Does anyone still remember Roger and Me? Michael Moore's 1989 film chronicled the filmmaker's attempts to interview GM Chairman Roger Smith, whose efforts to streamline and downsize had shattered GM's hometown of Flint, Mich. Back then, shutting down plants, cutting benefits, and throwing workers on the proverbial street was depicted as the epitome of corporate heartlessness and greed.
Now it is the policy of the Obama administration. Twenty years after Roger and Me, we are all heartless capitalists. We want efficiency, viability, and fast results, and we're not going to fritter away tens of billions of taxpayers dollars waiting for them. We've agreed that keeping dying companies on life support isn't the solution. But when it comes to creating a plan for what happens next to the workers displaced in the process, we are every bit as lacking in ideas as Roger Smith ever was.
General Motors is in as bad a position as you can imagine. You've read about GM's enormous losses—last year, they came out to about $14,560 for every single employee. The further you drill down into General Motors, the worse it looks. Numbers make the point more efficiently than words. Since last year, GM's U.S. sales are down an amazing 55 percent. Its production is down 61 percent. Its production of passenger cars is down 71 percent. (You won't find that number in GM's monthly sales figures; you need to do some math to get to that level of dreariness.) Even if GM made no more vehicles, the ones standing on dealers' lots right now would cover all of GM's sales for 161 days.
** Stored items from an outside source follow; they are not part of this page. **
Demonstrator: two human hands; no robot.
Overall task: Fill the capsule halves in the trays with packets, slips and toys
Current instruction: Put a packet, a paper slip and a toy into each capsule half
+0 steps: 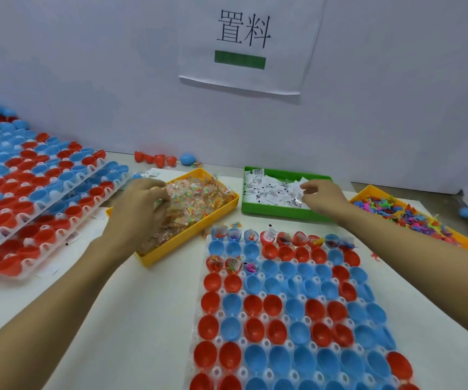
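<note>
Two hands out | left hand [140, 197] fingers curled into packets [196, 198] in yellow bin [187, 243] | right hand [323, 195] pinching slip [297, 202] over green bin [272, 211] | capsule tray [289, 313] near, mostly unfilled | toy bin [424, 220] far right | bare table [131, 313] between forearms

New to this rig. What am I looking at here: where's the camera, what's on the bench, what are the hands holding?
There is no robot: one wide-angle camera on a person's head looks down at their bare hands. In front lies a white tray of red and blue capsule halves; only its far row and a few in the third row are filled. Behind it stand a yellow bin of clear packets, a green bin of white paper slips, and another yellow bin of small colourful toys. More loaded trays are stacked on the left. The left hand digs into the packets; the right hand pinches slips over the green bin.
</note>
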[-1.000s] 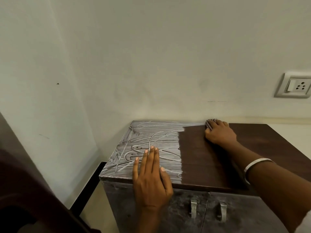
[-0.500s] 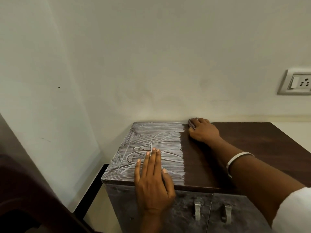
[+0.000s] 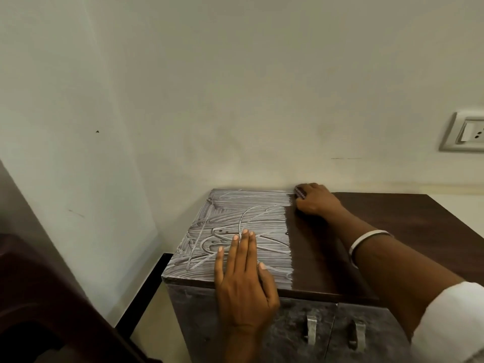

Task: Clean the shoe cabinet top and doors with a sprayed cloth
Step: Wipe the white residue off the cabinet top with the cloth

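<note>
The shoe cabinet top point(image 3: 408, 226) is dark brown wood on its right part, while its left part point(image 3: 235, 213) is coated in white streaky dust or foam. My left hand point(image 3: 243, 281) rests flat with straight fingers on the streaked part near the front edge. My right hand point(image 3: 314, 200) presses a small dark cloth point(image 3: 299, 192) against the top at the back edge, right at the border between streaked and clean wood. Most of the cloth is hidden under the hand. Below, the two doors point(image 3: 282, 334) look smeared grey, each with a metal handle point(image 3: 311, 329).
The cabinet stands against a pale wall point(image 3: 235, 100) in a corner. A switch and socket plate point(image 3: 466, 134) is on the wall at the right. A dark piece of furniture point(image 3: 39, 297) fills the lower left. A black skirting strip point(image 3: 146, 284) runs along the floor.
My right hand has slid the cloth leftward along the back edge, from over clean wood to the edge of the streaked area. My left hand has stayed in place.
</note>
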`<state>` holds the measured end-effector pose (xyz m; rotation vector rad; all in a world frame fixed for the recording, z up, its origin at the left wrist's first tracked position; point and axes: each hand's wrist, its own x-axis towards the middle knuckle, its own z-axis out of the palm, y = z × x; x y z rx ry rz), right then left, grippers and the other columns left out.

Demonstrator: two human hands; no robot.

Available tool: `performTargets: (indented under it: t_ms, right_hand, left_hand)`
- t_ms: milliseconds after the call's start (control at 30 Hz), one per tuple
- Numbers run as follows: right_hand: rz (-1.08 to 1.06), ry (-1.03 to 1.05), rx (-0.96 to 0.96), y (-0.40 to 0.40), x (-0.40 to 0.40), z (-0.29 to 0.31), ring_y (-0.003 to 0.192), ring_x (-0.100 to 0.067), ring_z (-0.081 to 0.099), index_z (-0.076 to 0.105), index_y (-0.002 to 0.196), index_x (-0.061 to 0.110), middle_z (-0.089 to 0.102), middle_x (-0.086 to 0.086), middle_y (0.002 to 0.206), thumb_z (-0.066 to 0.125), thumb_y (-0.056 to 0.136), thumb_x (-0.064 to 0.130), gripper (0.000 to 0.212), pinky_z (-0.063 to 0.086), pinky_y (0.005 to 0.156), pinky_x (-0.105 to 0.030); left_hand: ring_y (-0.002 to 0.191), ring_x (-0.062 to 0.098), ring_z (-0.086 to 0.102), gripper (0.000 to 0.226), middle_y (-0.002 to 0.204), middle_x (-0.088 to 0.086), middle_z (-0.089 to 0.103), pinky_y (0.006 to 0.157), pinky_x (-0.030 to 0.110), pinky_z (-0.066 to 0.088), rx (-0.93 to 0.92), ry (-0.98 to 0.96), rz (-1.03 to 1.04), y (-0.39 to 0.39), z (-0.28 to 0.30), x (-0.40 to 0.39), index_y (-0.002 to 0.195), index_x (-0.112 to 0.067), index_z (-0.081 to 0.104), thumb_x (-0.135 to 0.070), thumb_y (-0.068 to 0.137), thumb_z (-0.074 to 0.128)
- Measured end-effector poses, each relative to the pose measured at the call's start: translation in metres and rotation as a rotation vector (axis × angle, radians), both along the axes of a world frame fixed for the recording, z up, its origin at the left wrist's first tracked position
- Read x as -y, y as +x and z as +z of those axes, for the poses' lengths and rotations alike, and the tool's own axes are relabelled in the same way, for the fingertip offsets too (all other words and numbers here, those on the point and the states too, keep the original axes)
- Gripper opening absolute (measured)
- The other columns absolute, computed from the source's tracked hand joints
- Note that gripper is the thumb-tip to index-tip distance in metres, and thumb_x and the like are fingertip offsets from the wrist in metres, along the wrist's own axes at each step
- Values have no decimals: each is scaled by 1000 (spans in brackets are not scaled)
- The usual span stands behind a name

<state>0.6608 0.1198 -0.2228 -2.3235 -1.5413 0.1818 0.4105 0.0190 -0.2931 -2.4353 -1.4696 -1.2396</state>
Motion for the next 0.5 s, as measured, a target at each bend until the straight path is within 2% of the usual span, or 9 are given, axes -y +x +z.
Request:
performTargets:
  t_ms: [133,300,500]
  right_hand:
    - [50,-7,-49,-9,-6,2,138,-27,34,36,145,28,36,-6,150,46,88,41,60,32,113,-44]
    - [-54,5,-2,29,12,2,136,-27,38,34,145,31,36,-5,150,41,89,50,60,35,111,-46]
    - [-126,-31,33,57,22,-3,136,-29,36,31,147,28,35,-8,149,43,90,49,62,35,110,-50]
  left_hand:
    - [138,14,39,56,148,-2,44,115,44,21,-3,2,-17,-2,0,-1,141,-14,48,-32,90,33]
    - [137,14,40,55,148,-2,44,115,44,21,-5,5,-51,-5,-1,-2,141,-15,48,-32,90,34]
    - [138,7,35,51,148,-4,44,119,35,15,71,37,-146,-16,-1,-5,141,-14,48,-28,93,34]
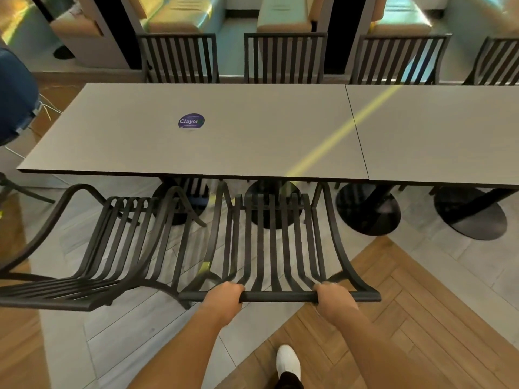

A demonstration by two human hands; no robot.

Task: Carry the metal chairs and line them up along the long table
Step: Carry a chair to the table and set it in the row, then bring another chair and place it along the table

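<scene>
Seen from above, at the bottom centre of the frame: left hand (224, 297) and right hand (334, 297), each curled tight around the top rail of a black metal chair (276, 242), knuckles up, fingers wrapped under the bar. Slatted chair back sloping away from the hands toward the middle of the frame, seat front tucked just under the near edge of the grey counter (224, 141).

Lower left: a second metal chair (92, 254), same slatted build, angled slightly, its armrest sweeping up toward the left edge, just beside the held chair and close to touching it.

Across the upper part of the frame, along the counter's far edge: a far row of chairs (285, 58), three full slatted backs upright and evenly spaced, a fourth cut off at the upper right corner. Behind them, padded booth seats (283, 15) in tan and pale green.

Centre: counter made of two tops butted end to end, seam running down at right of centre; a round purple sticker (191, 121) reading "ClayG…" left of the middle; a narrow stripe of yellow light slanting across the seam. Beneath the near edge, round black pedestal bases (368, 211) standing on the floor.

Bottom: floor (393, 318) of grey tile and herringbone wood; one white shoe (288, 360) at bottom centre between the forearms. Far left edge: a dark blue rounded object (16, 94), partly out of frame, not identifiable.
</scene>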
We've been told over and over again that the government doesn't want to run the U.S. auto companies, but what the government is doing is no different from what any buyout fund—such as Cerberus, which bought, to its regret, the equally hopeless Chrysler—would do. It is insisting on radical restructuring (the president used the words restructure or restructuring 10 times in today's address), a word that everyone understands translates to shutdowns and layoffs.
Ironically, that's what Wagoner, Roger Smith's successor, showed himself unable to do. Just last month, Wagoner announced a plan—selling Saab, shutting Saturn—that made the cliché about shuffling deck chairs on the Titanic almost unavoidable. In a month in which GM's truck business tanked and its passenger car business essentially disappeared—it sold a mere 37,000 cars in the United States in February, many of those to fleet operators—Wagoner talked, incredibly, about GM's commitment to the Pontiac nameplate.
Everyone now sees that what's in question now isn't the survival of Pontiac but the survival of GM—which at best will exist only in a substantially diminished form. There is no room anymore for three American automakers each building a full line of cars and trucks. And while the hopeful talk is about GM re-engineering for a new bright future of fuel-efficient and hybrid vehicles, the numbers tell a different story, with GM's total hybrid sales in one month running at a pathetic 1,087 cars and trucks, about one-seventh of Toyota's Prius sales. Sales for the new hybrid Sierra and Silverado hybrid models? Seven.